Zema argumentou que a decisão prejudica o comércio nacional, favorecendo empresas estrangeiras em detrimento do mercado local. Ele afirmou que essa mudança incentiva o fechamento de lojas e e-commerces brasileiros, sugerindo que os comerciantes locais podem optar por abrir negócios fora do país para atender ao consumidor brasileiro. "Está compensando você fechar a sua loja aqui, o seu e-commerce, abrir em outro país e vender para o brasileiro", ressaltou o candidato.
Com a nova regulamentação, o Ministério da Fazenda também poderá reduzir a alíquota para compras de até US$ 3 mil para até 30%. Anteriormente, a legislação previa uma alíquota de 20% para a primeira faixa de importação e de 60% para a segunda faixa. Zema expressou sua insatisfação com a falta de compensações para os vendedores que operam no Brasil, afirmando que a medida deveria incluir benefícios para aqueles que pagam impostos e geram empregos no país.
Durante um encontro com representantes da União Santa Ifigênia, que reúne empresários do setor varejista em São Paulo, Zema reiterou sua posição: "Eu queria que ela fosse estendida para quem vende aqui no Brasil. Sou favorável, mas deveria estender para quem gera imposto, para quem paga imposto aqui, para quem gera emprego. O Brasil está no caminho errado. Não é à toa que temos aí recorde de recuperações judiciais e falências".
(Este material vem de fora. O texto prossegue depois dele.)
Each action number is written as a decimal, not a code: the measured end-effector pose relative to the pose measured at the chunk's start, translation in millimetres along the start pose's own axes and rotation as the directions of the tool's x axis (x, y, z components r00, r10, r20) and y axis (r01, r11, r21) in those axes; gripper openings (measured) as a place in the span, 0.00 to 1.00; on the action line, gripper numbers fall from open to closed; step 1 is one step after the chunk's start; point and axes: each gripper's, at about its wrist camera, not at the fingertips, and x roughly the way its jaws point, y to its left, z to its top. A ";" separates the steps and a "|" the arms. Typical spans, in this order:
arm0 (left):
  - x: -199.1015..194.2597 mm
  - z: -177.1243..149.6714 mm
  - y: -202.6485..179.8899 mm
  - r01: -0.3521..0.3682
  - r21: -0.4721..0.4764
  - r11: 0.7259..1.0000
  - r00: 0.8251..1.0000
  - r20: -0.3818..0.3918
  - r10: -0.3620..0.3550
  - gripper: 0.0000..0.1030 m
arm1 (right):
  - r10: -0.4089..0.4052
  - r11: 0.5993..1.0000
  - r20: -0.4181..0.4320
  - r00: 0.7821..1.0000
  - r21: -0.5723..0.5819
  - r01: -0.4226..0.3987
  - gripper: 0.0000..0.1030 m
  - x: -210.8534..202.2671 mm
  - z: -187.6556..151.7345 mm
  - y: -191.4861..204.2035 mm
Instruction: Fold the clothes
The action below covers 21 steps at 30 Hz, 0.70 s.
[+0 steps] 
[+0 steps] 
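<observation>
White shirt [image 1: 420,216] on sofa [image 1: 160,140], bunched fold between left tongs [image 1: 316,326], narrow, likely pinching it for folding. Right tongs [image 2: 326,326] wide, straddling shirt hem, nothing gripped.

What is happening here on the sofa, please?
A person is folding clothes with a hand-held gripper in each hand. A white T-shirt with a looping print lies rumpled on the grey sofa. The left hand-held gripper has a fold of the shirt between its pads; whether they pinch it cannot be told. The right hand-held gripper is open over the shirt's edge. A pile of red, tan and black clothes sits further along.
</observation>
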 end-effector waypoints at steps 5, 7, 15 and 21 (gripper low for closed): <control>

A crítica de Zema reflete uma preocupação mais ampla com a sustentabilidade do comércio local diante de práticas que favorecem importações sem a devida contrapartida para os empresários brasileiros. O candidato enfatizou a importância de proteger o mercado nacional e garantir condições justas para a concorrência entre empresas brasileiras e estrangeiras.